_What you have to do_
With the material below, print exactly the lines between the line holding "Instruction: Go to" and the line holding "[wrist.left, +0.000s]", inclusive. Add nothing else.

_Given data_
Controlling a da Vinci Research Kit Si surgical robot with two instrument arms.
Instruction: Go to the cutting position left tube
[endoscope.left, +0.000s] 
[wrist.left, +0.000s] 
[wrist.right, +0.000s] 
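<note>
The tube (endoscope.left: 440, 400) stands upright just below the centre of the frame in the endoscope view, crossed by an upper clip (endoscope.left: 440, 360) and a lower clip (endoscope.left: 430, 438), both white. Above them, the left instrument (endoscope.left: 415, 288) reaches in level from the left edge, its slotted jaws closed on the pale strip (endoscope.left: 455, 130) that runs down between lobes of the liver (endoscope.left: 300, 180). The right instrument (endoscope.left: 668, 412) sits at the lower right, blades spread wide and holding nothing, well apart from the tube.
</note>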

_Task response_
Instruction: Go to the cutting position left tube
[endoscope.left, +0.000s] 
[wrist.left, +0.000s] 

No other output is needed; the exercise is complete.